WHAT IS BEING ASKED:
Retype every line of the data below, starting with the first and ending with the line that contains "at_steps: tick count", but leave out the pictures.
INFORMATION PROVIDED below:
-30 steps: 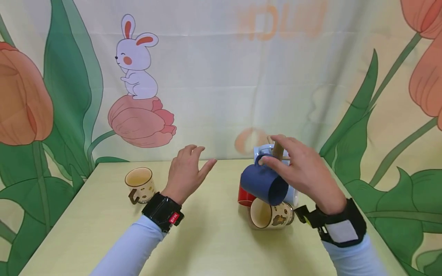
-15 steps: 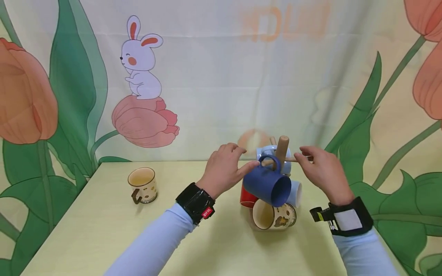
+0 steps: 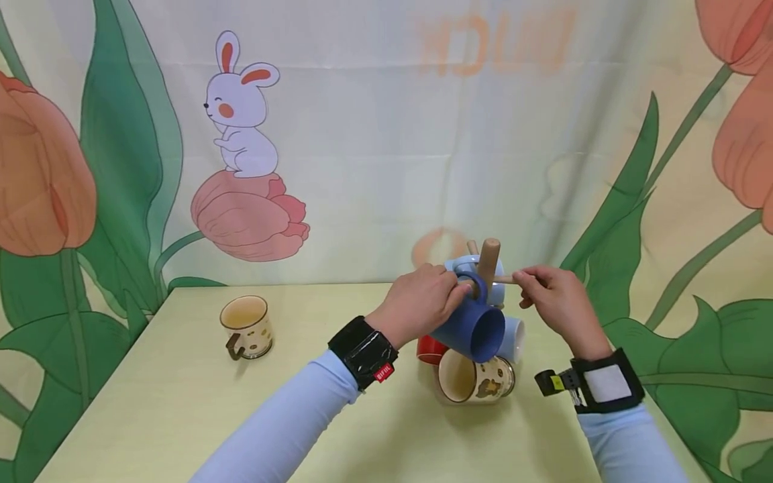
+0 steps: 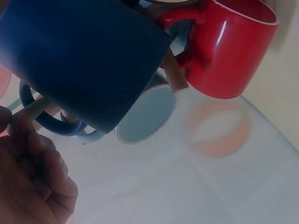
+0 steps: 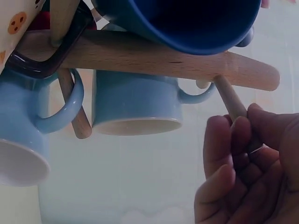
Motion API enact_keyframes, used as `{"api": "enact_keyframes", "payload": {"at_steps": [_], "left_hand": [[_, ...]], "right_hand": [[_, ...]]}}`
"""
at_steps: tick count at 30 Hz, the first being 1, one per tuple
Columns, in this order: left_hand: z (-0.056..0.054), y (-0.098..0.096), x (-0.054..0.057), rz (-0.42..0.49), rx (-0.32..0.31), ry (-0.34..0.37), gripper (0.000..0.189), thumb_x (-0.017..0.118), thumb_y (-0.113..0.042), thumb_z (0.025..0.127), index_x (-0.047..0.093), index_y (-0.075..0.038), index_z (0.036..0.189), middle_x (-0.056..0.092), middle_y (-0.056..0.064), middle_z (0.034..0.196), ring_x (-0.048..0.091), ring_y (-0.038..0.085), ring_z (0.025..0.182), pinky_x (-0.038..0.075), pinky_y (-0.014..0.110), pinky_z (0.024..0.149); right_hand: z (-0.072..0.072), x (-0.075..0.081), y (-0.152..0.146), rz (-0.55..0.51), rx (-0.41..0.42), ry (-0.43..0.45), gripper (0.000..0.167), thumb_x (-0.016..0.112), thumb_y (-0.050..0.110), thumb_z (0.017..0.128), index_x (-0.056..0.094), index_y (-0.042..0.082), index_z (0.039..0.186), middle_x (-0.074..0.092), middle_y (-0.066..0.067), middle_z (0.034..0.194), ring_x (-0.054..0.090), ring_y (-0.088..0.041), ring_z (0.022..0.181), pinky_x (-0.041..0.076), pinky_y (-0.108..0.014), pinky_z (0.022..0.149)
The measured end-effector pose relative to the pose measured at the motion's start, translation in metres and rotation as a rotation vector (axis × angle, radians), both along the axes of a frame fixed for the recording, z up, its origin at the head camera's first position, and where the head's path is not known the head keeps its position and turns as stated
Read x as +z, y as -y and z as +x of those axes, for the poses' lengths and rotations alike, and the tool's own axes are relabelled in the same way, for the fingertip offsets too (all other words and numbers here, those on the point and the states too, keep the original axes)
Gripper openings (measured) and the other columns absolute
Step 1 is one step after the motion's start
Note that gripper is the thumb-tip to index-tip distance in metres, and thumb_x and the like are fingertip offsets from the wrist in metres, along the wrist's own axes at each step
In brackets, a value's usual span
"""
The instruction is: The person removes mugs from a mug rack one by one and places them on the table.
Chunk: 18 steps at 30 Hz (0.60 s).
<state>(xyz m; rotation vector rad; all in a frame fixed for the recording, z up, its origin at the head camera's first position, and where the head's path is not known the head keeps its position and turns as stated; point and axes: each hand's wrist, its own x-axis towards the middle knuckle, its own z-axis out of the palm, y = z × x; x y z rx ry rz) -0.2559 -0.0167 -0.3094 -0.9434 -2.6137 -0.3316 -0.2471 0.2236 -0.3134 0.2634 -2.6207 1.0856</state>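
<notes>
Table [image 3: 181,402]: carries a lone cream mug [image 3: 246,327] at left and the mug tree [image 3: 488,258] at right. Blue mug [image 3: 471,327]: hangs by its handle from a tree peg, above other hung mugs. My left hand [image 3: 423,305] curls around that handle, seating it. My right hand [image 3: 552,295] pinches the opposite peg [image 5: 230,100], likely steadying the tree.
</notes>
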Motion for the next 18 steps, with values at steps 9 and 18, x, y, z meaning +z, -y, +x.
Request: {"api": "enact_keyframes", "payload": {"at_steps": [9, 18], "left_hand": [[0.003, -0.011, 0.002, -0.037, 0.017, -0.029, 0.037, 0.046, -0.039, 0.105, 0.070, -0.014, 0.091, 0.058, -0.003, 0.073, 0.053, 0.014, 0.070, 0.050, 0.026, 0.057], [0.006, -0.026, 0.004, -0.084, 0.041, -0.061, 0.039, 0.046, -0.041, 0.105, 0.070, -0.014, 0.092, 0.062, -0.002, 0.075, 0.055, 0.015, 0.070, 0.051, 0.026, 0.058]], "right_hand": [[-0.018, -0.001, -0.002, -0.066, 0.033, 0.055, 0.042, 0.052, 0.035, 0.104, 0.066, -0.004, 0.116, 0.062, -0.008, 0.081, 0.061, -0.016, 0.073, 0.042, -0.032, 0.061], [-0.028, -0.001, -0.011, -0.112, 0.033, 0.119, 0.050, 0.050, 0.041, 0.104, 0.062, -0.004, 0.122, 0.061, -0.011, 0.087, 0.061, -0.020, 0.082, 0.042, -0.035, 0.073]]}}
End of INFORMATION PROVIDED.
OUTPUT:
-30 steps: 
-15 steps: 
+0 steps: 
+0 steps: 
+0 steps: 
Motion API enact_keyframes, used as `{"api": "enact_keyframes", "payload": {"at_steps": [_], "left_hand": [[_, ...]], "right_hand": [[_, ...]]}}`
"""
at_steps: tick count at 30 Hz, the first being 1, one per tuple

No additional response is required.